Çok sayıda yıldızın radyasyon bölgeleri vardır ve boyutları doğrudan yıldızın ölçeğine bağlıdır. Yıldız ne kadar küçük olursa, çoğu konvektif bölge tarafından işgal edilecek olan bölgeler de o kadar küçük olacaktır. En küçük yıldızlarda radyasyon bölgeleri bulunmayabilir ve konvektif bölge çekirdeğe kadar olan mesafeye ulaşacaktır. En büyük yıldızlarda ise durum tam tersidir; radyasyon bölgesi yüzeye kadar uzanır.

Konvektif bölge

Konvektif bölge radyasyon bölgesinin dışında bulunur; iç ısı Güneş sıcak gaz sütunlarının üzerinden akıyor.

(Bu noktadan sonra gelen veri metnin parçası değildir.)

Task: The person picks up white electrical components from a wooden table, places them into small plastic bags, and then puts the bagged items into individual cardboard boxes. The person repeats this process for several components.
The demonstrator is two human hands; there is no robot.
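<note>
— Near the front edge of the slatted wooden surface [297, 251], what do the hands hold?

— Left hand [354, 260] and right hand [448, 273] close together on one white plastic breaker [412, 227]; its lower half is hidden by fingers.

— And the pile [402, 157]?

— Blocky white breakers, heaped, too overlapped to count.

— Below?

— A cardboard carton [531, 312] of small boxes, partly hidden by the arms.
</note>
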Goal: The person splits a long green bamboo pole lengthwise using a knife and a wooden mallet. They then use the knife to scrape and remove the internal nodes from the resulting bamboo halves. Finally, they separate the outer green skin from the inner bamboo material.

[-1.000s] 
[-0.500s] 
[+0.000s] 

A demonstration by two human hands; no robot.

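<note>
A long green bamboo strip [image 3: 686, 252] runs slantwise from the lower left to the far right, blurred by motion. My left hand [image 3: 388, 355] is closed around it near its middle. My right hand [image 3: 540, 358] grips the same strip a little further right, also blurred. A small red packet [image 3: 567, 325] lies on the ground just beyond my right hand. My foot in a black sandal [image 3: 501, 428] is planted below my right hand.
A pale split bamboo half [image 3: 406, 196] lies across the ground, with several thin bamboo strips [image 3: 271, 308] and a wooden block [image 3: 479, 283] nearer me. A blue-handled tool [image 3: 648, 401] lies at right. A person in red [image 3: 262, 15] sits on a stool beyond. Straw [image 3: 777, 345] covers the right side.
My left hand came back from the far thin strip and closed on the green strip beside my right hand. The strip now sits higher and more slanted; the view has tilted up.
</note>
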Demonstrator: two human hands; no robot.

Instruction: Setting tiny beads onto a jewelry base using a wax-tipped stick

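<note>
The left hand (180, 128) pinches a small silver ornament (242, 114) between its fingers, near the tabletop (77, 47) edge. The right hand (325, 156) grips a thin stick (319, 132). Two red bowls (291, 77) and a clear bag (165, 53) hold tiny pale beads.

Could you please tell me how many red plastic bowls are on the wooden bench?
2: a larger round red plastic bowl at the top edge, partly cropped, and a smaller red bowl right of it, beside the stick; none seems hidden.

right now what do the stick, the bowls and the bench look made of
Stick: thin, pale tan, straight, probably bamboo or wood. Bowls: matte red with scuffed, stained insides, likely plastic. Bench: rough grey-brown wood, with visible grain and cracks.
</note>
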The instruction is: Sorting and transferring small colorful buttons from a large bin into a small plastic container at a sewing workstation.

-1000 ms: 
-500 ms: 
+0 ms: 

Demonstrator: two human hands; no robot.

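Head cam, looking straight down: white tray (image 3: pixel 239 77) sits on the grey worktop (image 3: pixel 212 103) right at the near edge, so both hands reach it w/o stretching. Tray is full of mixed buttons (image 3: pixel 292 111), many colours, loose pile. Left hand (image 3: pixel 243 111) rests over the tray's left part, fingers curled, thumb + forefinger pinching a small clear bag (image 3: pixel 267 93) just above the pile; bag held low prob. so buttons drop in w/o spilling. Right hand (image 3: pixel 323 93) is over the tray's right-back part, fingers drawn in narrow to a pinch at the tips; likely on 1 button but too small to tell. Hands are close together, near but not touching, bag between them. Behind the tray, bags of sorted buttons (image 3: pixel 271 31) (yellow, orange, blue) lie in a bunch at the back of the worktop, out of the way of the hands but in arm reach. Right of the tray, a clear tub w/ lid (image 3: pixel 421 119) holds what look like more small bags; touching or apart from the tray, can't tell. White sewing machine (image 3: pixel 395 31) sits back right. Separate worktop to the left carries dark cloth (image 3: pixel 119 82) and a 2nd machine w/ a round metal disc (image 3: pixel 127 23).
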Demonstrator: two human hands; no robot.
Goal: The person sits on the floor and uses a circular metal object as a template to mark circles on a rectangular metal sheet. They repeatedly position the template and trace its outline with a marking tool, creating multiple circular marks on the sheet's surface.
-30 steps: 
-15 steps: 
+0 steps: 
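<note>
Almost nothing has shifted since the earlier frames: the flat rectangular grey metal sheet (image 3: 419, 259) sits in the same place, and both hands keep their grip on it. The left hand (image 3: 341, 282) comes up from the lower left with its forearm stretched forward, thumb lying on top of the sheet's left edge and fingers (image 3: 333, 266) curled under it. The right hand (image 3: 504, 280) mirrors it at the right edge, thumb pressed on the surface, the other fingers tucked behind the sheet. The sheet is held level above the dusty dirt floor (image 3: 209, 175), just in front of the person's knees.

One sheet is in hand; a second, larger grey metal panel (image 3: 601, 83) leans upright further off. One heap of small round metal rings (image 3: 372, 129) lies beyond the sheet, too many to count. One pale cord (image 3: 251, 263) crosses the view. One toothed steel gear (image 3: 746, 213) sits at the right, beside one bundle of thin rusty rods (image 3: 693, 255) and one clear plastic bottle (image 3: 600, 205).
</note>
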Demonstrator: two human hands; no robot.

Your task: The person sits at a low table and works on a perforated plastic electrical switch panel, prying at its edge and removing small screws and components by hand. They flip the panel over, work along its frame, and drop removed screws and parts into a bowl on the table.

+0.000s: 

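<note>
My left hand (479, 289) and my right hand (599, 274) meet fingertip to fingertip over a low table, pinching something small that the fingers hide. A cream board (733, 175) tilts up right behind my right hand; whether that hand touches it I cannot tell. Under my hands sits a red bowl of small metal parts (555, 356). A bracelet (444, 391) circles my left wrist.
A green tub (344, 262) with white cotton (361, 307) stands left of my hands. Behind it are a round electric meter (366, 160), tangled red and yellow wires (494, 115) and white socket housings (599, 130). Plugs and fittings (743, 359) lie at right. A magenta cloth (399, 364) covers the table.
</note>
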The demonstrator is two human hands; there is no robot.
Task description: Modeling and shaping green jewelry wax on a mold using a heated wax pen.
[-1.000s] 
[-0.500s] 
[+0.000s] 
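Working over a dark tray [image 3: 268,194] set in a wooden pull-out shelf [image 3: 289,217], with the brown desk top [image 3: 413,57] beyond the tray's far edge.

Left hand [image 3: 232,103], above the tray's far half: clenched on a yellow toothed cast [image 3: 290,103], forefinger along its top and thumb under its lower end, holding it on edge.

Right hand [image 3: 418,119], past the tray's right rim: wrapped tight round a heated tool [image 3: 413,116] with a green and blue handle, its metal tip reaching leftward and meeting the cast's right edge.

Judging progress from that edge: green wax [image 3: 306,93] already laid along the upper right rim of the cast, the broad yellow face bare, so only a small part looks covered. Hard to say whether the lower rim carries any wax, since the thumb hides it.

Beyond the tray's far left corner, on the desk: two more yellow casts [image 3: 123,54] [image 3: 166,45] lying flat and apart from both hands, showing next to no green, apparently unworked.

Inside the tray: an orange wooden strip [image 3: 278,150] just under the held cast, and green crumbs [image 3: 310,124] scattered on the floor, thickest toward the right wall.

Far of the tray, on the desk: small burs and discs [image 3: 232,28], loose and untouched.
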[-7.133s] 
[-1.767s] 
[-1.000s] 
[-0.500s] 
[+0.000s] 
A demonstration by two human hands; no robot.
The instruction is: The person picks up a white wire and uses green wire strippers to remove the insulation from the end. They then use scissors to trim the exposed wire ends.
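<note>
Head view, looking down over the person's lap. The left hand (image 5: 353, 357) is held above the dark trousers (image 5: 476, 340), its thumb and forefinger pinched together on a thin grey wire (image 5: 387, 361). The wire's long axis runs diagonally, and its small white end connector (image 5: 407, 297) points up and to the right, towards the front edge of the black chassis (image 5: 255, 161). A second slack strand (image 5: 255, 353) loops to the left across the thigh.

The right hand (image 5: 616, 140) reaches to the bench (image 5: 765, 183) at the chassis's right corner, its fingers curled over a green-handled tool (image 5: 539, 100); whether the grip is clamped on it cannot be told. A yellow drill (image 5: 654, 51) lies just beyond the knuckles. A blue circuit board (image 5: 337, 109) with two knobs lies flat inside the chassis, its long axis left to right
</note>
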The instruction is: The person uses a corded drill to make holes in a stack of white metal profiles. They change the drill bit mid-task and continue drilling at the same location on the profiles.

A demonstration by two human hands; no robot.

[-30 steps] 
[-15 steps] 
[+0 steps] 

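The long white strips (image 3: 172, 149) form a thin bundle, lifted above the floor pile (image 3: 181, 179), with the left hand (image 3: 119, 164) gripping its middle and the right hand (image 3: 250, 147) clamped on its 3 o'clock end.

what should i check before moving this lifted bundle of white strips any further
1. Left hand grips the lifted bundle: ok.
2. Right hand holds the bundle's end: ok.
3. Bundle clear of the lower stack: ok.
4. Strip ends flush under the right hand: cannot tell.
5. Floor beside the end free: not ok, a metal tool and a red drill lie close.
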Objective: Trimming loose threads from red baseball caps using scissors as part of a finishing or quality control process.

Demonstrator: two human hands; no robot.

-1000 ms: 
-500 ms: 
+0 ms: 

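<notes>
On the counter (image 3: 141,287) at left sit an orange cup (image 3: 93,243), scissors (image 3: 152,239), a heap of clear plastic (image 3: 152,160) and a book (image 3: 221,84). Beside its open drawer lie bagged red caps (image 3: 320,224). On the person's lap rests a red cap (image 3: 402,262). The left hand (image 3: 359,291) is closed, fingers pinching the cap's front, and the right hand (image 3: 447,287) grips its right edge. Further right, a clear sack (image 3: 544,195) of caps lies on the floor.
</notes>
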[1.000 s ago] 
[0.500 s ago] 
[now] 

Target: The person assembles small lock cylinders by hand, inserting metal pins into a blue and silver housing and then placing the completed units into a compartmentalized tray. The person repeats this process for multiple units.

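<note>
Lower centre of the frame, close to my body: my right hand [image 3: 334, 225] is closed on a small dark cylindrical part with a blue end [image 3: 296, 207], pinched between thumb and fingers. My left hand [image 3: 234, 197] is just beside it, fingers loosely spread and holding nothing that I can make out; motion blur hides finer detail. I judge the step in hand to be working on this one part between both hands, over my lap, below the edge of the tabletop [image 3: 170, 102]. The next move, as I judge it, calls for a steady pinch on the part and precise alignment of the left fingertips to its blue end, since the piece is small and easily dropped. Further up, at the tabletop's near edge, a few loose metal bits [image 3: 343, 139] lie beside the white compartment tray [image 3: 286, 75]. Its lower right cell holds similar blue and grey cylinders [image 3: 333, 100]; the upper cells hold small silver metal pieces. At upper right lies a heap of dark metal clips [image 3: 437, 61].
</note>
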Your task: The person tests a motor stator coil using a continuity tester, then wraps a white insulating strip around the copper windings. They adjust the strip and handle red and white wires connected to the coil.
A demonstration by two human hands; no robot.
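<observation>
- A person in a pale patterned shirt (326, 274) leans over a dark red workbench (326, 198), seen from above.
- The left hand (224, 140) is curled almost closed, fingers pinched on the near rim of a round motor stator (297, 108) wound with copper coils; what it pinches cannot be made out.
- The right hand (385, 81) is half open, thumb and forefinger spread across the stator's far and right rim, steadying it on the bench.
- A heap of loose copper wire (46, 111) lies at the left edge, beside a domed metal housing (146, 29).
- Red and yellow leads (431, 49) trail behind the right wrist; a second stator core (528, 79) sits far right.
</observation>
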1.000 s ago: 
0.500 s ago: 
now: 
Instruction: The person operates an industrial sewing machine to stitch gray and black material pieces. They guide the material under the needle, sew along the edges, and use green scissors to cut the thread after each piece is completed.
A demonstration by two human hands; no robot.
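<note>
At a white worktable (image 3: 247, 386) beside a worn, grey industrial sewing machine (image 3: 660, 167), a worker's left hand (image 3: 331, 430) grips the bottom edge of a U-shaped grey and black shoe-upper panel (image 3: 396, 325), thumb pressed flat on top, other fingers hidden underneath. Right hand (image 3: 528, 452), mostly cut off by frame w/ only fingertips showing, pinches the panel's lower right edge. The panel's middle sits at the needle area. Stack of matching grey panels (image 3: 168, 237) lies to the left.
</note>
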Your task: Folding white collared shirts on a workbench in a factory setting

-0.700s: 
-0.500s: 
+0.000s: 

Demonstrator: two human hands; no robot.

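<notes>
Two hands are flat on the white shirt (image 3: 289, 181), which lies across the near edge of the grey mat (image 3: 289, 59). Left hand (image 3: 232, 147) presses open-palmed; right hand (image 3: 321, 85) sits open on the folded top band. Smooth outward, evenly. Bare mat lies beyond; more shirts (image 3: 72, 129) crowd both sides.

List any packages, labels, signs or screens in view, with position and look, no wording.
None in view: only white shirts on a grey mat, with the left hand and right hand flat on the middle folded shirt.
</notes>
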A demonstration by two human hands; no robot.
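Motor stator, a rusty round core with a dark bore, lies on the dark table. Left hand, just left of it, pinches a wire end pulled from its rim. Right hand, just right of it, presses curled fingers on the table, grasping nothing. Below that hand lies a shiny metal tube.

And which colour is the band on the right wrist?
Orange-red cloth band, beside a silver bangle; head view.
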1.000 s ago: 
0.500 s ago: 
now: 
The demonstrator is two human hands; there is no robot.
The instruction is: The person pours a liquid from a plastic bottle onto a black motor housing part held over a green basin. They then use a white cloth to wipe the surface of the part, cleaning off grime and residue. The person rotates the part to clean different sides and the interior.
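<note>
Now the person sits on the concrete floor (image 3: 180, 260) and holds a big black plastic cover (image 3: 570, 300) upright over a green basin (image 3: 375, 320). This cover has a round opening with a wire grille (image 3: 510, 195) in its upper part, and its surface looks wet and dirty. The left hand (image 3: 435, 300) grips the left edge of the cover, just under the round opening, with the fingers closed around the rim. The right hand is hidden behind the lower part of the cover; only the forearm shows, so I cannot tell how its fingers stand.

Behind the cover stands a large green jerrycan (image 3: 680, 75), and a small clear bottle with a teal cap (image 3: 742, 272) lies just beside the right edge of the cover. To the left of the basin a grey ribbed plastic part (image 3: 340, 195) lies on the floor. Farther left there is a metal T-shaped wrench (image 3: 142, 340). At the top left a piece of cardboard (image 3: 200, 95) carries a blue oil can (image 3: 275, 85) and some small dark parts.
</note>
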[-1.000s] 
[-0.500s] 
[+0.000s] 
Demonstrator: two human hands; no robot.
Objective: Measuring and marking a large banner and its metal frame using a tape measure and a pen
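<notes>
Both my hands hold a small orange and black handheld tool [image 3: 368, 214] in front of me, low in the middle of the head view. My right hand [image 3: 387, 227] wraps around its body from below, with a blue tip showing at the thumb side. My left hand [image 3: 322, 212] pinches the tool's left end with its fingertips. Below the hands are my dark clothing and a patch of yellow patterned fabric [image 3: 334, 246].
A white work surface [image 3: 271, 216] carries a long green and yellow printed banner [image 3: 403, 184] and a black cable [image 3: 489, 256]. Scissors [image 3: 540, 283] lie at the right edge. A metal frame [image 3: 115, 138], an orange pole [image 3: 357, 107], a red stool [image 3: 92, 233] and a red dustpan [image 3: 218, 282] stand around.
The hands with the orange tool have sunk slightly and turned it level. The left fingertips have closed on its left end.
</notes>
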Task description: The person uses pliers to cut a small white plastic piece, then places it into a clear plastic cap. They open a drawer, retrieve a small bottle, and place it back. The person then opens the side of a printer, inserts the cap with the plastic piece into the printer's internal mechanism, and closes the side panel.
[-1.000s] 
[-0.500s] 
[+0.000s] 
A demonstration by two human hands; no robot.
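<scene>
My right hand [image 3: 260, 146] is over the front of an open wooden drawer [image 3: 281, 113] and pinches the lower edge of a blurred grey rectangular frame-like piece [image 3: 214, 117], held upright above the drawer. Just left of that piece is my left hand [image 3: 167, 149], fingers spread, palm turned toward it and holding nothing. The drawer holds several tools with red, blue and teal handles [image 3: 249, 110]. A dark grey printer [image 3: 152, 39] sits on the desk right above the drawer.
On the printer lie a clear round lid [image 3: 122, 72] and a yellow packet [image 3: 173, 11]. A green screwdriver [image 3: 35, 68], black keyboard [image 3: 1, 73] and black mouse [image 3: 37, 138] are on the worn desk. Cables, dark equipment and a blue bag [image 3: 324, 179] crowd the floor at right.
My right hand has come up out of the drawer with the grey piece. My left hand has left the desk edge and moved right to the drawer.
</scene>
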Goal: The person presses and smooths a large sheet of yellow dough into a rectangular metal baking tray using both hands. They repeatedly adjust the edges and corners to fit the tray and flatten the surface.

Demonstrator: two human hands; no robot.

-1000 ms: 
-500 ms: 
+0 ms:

Hemen hemen tüm yıldızların böyle bir bölgesi vardır. Güneşimiz için, Güneş'in yarıçapının %70'inden yüzeye (fotosfer) kadar uzanır. Yıldızın derinliklerinde, çekirdeğin yakınında bulunan gaz ısınır ve bir lambadaki balmumu kabarcıkları gibi yüzeye çıkar. Yıldızın yüzeyine ulaştığında ısı kaybı meydana gelir; soğudukça gaz merkeze doğru çökerek termal enerjiyi geri kazanır. Örnek olarak, bir tencere kaynar suyu ateşe verebilirsiniz.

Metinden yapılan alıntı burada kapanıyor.